| EXERCISE DATA |

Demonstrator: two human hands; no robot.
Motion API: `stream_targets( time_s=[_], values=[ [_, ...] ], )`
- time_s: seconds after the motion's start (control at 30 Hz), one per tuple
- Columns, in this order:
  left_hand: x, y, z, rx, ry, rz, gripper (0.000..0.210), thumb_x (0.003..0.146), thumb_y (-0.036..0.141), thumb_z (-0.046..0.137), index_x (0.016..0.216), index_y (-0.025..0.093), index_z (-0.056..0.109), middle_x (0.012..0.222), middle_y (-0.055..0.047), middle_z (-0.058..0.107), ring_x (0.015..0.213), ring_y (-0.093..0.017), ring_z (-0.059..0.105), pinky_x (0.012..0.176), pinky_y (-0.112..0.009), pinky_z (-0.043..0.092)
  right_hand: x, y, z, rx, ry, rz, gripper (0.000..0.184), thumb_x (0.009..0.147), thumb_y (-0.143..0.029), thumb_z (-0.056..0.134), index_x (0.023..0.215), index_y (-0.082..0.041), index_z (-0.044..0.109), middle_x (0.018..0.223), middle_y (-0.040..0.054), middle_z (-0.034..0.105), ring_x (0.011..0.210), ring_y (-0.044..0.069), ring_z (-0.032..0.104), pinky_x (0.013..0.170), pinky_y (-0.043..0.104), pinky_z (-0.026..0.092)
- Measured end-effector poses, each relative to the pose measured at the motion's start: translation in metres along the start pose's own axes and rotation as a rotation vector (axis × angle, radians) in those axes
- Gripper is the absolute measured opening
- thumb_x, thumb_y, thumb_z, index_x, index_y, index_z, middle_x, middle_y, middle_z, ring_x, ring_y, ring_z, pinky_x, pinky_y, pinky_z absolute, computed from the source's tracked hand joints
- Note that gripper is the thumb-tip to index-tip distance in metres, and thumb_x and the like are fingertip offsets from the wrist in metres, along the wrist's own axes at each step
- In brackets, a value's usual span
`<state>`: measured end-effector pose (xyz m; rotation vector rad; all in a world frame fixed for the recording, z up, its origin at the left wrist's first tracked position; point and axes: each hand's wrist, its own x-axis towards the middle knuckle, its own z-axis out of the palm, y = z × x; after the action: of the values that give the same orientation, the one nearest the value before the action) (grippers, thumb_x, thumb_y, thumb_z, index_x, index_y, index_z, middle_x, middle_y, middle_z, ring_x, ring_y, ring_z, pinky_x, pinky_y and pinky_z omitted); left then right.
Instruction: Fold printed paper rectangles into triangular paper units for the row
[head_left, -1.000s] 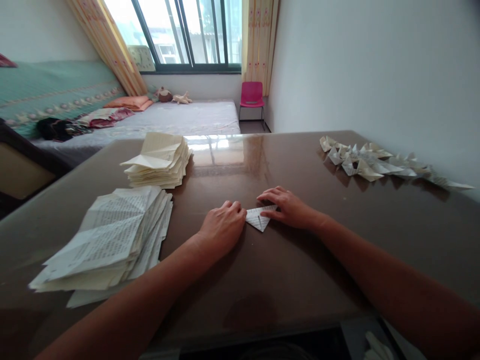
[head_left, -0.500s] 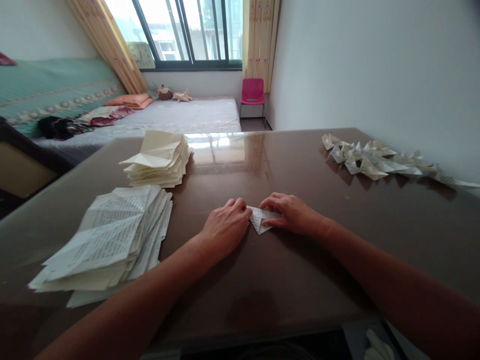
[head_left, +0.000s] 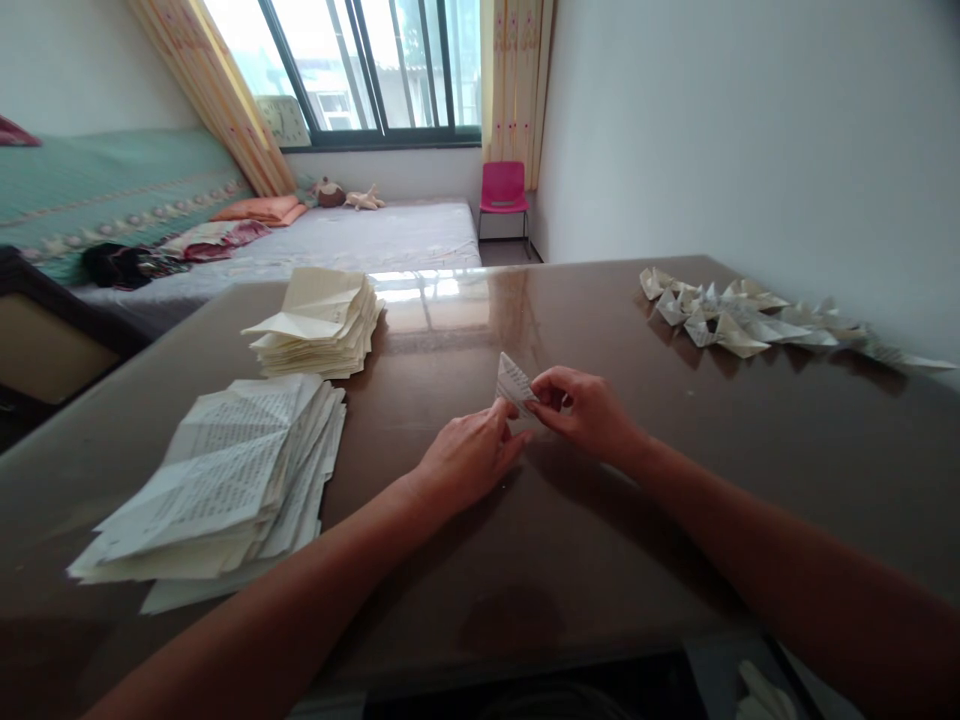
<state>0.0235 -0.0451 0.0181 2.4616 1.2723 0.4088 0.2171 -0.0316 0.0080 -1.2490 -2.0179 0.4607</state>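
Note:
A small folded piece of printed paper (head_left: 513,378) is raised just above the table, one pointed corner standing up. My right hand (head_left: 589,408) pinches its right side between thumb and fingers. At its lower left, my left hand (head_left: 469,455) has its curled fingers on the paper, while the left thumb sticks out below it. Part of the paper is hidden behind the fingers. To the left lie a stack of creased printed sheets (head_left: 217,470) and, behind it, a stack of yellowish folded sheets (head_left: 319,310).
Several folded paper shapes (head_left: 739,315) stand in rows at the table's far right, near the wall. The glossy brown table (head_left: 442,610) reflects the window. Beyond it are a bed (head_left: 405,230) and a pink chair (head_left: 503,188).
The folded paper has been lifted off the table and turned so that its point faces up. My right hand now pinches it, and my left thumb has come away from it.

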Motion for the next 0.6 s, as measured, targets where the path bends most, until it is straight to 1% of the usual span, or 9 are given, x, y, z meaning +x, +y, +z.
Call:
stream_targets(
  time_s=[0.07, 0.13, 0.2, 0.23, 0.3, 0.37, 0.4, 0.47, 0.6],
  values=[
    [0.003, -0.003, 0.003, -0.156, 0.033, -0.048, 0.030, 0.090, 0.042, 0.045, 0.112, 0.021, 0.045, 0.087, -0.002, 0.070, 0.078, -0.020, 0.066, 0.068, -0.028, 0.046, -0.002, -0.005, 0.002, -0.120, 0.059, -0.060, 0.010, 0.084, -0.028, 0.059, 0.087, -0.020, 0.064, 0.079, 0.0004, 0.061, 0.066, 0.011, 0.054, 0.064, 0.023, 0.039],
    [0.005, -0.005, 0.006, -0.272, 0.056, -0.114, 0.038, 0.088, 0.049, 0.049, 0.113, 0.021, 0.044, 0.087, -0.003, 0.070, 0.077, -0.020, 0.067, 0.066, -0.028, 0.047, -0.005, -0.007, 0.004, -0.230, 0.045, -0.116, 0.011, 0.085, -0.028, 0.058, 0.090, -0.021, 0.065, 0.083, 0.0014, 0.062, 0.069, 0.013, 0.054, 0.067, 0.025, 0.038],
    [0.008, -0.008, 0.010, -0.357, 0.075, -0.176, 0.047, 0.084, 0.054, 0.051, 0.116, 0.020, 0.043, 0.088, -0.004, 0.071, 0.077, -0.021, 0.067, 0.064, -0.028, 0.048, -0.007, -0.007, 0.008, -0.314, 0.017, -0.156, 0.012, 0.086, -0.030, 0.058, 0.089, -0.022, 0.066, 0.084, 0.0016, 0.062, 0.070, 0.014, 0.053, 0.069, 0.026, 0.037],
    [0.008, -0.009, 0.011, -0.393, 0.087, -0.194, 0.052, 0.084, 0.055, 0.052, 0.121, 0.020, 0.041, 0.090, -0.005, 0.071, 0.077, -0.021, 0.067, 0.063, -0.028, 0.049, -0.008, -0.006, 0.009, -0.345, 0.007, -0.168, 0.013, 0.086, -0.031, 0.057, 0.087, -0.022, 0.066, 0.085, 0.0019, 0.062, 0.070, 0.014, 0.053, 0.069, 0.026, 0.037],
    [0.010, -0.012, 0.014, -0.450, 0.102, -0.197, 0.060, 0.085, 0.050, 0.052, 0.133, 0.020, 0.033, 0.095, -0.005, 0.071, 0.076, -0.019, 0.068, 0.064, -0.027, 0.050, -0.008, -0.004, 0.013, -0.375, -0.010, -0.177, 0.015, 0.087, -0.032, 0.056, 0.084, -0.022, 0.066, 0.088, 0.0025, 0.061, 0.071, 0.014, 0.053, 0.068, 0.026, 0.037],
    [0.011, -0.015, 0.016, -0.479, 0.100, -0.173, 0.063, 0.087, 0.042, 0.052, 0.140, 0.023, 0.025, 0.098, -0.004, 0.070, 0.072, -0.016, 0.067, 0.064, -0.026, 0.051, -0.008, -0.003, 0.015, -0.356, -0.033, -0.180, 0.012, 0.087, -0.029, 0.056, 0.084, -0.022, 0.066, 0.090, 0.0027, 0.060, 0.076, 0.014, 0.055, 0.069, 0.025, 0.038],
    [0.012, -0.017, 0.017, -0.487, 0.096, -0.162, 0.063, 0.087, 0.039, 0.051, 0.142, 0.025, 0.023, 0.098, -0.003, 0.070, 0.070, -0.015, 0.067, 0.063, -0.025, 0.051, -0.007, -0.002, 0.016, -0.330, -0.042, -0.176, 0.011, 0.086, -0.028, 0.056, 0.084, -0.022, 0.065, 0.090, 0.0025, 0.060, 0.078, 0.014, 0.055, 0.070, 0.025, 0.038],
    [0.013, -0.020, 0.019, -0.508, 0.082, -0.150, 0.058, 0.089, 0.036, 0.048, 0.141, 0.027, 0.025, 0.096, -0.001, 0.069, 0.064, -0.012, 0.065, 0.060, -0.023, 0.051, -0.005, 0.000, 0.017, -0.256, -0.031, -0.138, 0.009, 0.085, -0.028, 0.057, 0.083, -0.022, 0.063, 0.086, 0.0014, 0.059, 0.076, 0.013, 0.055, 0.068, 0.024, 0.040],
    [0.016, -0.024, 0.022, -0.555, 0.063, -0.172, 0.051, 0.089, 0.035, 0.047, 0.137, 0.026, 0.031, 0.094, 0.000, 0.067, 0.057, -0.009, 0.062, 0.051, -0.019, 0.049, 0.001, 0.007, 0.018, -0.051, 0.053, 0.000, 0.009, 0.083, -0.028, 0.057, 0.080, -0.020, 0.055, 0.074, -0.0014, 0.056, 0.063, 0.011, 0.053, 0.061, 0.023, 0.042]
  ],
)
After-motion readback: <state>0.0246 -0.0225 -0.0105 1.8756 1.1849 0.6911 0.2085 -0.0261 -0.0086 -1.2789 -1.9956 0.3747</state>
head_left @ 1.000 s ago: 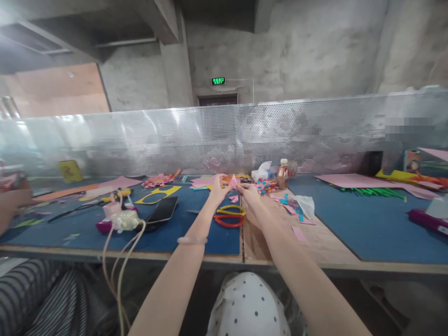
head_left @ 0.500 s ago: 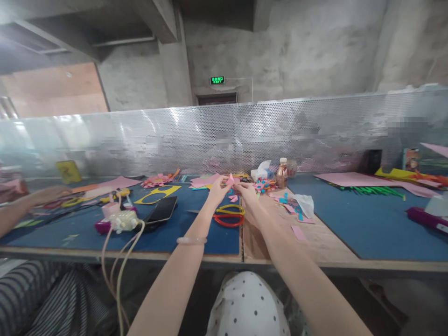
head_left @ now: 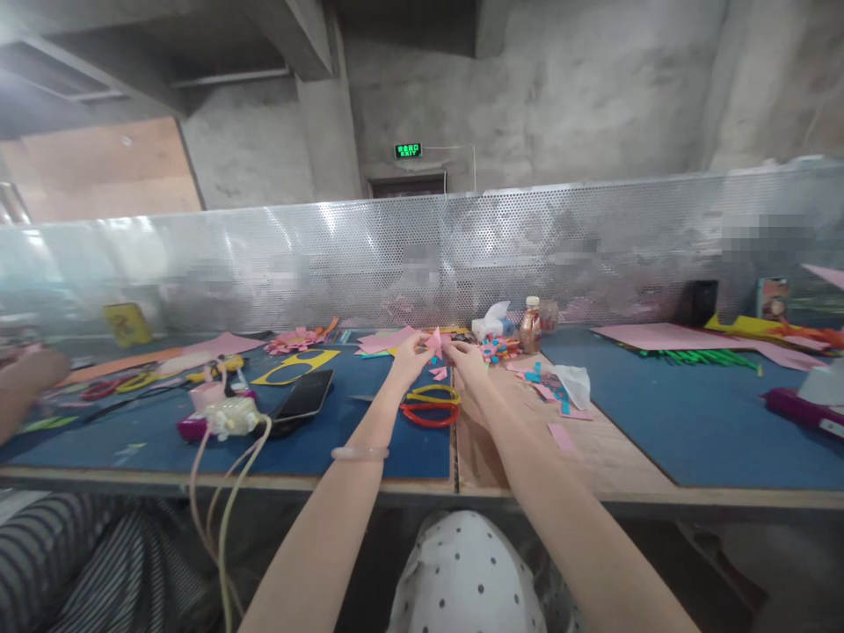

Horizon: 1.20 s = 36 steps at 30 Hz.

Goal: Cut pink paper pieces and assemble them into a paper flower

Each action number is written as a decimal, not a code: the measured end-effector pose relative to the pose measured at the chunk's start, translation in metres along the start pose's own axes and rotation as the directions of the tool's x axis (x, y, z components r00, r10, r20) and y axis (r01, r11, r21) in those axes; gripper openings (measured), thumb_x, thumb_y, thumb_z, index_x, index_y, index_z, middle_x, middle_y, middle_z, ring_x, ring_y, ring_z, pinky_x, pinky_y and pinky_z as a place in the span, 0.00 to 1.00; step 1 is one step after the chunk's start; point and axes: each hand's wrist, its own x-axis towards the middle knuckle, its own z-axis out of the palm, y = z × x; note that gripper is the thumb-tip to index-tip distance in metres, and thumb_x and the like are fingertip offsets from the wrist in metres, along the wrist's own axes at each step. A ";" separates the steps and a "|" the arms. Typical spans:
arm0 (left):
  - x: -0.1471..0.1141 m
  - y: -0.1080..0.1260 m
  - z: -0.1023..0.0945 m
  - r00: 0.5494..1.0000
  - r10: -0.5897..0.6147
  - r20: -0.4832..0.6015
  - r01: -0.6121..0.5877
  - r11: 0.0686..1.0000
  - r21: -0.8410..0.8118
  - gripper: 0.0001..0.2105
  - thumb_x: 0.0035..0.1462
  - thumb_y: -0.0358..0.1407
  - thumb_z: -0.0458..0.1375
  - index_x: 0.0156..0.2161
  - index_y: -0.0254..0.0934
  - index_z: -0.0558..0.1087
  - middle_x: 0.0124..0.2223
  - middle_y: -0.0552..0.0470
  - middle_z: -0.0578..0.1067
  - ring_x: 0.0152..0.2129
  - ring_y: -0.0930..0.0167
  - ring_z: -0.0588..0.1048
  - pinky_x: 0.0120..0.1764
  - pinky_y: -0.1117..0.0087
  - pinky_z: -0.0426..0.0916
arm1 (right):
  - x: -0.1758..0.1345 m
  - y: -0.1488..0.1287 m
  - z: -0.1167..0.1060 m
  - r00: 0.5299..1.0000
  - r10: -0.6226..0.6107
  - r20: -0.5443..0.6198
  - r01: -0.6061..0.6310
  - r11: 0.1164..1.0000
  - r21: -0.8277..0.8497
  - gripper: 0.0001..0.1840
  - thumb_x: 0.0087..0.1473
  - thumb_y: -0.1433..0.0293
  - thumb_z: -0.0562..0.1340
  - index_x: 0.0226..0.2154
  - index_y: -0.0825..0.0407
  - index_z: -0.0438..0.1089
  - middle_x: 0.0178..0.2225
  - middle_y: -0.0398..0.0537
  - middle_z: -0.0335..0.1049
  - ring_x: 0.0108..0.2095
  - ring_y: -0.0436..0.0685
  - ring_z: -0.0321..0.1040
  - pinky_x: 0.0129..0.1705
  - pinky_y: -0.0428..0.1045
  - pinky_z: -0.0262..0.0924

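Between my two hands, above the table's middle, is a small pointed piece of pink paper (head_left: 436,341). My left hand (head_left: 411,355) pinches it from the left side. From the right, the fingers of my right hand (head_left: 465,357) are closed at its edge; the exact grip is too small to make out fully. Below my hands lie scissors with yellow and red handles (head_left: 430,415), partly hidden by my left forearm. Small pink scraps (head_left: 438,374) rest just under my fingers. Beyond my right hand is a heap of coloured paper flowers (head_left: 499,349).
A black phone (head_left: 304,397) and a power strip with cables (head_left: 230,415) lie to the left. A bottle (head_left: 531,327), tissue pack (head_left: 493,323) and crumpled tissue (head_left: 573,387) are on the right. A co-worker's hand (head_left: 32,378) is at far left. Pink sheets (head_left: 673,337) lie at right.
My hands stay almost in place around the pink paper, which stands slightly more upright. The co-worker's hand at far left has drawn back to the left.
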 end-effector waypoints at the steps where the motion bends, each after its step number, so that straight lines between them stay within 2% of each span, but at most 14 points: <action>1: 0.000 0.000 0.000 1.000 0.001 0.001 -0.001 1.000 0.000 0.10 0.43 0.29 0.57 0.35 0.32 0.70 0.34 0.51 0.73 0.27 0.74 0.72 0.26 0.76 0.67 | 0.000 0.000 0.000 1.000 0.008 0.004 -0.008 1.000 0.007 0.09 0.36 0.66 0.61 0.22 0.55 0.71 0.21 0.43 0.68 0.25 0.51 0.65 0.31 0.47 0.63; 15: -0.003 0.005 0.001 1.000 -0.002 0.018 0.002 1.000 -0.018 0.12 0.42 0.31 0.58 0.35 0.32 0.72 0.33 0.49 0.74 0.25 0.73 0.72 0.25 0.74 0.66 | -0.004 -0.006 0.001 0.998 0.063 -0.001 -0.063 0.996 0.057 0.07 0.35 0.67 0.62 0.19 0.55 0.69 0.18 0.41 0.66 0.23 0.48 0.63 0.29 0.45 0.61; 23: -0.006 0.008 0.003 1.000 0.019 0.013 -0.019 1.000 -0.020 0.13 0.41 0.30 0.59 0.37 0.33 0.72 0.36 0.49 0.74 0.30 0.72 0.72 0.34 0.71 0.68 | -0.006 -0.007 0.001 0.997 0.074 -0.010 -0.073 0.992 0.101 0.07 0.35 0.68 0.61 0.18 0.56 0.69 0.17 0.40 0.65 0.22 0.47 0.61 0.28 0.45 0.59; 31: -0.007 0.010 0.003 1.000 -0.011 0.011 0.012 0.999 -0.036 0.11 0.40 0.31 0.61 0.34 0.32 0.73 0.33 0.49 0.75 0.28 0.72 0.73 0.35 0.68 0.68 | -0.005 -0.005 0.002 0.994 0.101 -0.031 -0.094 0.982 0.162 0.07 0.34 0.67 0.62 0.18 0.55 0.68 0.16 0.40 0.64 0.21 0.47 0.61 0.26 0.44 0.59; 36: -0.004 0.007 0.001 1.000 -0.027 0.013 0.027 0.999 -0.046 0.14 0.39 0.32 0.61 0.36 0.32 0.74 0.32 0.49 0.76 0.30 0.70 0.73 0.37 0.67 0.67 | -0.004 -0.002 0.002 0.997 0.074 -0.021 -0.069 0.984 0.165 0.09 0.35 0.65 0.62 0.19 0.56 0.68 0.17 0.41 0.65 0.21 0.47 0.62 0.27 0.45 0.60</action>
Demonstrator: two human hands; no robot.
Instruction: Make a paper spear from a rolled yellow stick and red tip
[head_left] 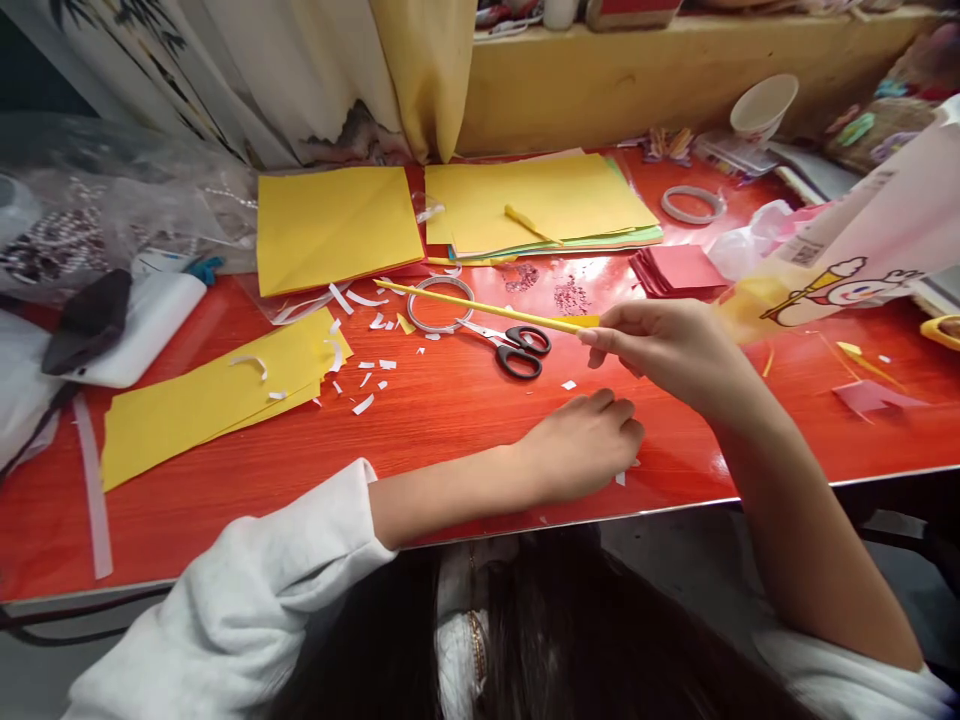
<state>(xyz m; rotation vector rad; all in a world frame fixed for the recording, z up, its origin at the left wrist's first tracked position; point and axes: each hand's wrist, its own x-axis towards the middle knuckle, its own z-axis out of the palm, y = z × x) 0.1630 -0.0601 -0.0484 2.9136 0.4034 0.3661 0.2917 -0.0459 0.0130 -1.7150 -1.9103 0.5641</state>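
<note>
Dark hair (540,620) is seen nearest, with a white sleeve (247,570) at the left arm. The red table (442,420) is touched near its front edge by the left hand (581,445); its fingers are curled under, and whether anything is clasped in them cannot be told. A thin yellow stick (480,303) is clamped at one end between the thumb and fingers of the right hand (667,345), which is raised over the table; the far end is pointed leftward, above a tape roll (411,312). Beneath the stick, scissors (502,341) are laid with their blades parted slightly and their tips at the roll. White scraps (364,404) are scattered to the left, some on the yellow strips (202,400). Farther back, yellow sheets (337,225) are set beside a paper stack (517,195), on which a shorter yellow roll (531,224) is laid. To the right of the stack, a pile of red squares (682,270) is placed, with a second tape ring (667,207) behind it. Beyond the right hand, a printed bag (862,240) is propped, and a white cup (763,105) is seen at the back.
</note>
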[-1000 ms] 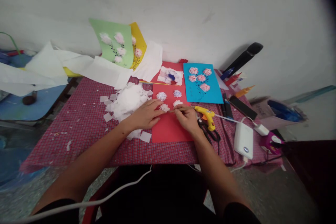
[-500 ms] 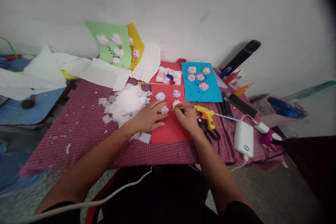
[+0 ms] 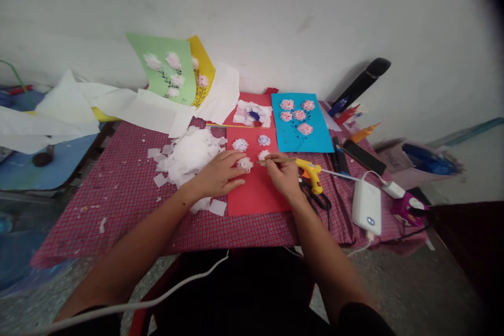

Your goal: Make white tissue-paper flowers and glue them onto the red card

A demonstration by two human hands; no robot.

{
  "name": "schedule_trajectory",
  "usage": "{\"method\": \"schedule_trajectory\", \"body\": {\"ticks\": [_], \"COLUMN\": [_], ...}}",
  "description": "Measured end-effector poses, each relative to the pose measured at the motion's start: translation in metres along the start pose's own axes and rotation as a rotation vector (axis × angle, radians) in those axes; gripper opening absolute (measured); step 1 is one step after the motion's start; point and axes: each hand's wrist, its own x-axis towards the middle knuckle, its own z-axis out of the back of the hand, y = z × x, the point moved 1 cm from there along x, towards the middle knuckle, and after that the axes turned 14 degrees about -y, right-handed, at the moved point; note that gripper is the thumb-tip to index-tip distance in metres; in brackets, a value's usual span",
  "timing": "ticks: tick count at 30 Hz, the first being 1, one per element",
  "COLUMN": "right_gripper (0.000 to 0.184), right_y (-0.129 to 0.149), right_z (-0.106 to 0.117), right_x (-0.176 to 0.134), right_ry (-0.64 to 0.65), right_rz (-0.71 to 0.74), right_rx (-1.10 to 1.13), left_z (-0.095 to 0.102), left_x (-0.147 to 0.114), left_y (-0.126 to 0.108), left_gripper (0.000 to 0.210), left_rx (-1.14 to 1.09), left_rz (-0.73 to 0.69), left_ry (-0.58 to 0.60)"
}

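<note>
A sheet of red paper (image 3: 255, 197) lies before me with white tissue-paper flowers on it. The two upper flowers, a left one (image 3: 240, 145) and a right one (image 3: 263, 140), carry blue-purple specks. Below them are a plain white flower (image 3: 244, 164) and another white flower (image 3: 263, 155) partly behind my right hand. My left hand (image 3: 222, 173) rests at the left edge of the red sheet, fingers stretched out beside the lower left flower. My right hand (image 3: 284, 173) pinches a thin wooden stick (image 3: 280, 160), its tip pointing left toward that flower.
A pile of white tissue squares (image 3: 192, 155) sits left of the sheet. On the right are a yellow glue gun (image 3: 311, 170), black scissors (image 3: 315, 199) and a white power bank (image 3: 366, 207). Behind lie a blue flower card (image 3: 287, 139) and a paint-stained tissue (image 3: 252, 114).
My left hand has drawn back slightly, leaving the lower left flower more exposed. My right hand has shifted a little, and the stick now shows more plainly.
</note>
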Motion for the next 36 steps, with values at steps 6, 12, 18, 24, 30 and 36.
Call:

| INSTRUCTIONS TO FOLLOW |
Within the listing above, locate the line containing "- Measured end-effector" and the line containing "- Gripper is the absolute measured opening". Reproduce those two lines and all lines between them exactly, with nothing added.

| TASK SOLUTION |
- Measured end-effector poses, each relative to the pose measured at the motion's start: translation in metres along the start pose's own axes and rotation as a rotation vector (axis × angle, radians) in those axes
- Gripper is the absolute measured opening

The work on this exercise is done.